The National ATM Council, Inc. ("NAC") presented compelling testimony to the Committee on Consumer Affairs of the New York City Council, at its hearing this past Thursday, on a proposed ordinance that would impose costly and burdensome new security regulations for retail ATMs throughout NYC.
NAC advised the Council last week that proposed City ordinance Int. 1406-2016 would not achieve its stated goals, but would instead result in many ATMs being removed from service and higher costs to consumers for those ATMs that remain.
"The industry has been hard at work on these very same security issues and we've made significant real world progress, without the need for a costly, 'one-size-fits-all' regulatory approach," said NAC Executive Director, Bruce Renard. "NAC has provided compelling evidence that retail ATMs are safer for consumers to use versus unattended outdoor bank ATMs and we will continue working hard to keep it that way."
NAC also presented information at the hearing on how other countries previously migrating to EMV technology have experienced increased card related fraud, as criminals moved to use stolen magnetic stripe card data before the EMV chip transition was complete.
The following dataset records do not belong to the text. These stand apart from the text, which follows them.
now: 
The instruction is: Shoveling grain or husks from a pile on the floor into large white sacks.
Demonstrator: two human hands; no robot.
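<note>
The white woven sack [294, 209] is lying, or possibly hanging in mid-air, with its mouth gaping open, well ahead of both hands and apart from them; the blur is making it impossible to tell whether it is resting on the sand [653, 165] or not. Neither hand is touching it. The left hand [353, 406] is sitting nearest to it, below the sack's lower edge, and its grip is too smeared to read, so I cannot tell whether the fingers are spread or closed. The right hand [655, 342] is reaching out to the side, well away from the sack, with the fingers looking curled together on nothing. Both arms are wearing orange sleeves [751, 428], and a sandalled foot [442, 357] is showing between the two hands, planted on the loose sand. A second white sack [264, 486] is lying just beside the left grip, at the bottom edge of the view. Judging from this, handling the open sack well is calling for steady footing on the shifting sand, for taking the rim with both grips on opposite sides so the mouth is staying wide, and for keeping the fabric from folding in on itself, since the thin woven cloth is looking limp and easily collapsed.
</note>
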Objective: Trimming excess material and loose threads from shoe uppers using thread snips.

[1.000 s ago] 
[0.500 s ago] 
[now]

"In recognition of the increased short term threat triggered by EMV implementation, NAC has worked proactively with the merchant community to get ahead of the curve on implementing 'best practices' for maximizing security at retail ATMs throughout the U.S.," said Renard.
"Rather than an unnecessary and costly new set of regulations and 'one-size-fits-all' requirements for retail ATMs in NYC, the Council should pursue stronger criminal penalties and enforcement programs to apprehend, prosecute and incarcerate those who seek to commit crimes against ATMs or ATM consumers in the City," said newly elected NAC Chair, George Sarantopulos. "NAC is committed to making sure our industry sector stays ahead of the curve when it comes to keeping retail ATMs completely safe and secure for consumers."
NAC will be working with Chairman Rafael Espinal and other members of the New York City Council Committee on Consumer Affairs to formulate alternatives that will more effectively enhance ATM security, while not inadvertently harming NYC ATM businesses, merchants or consumers.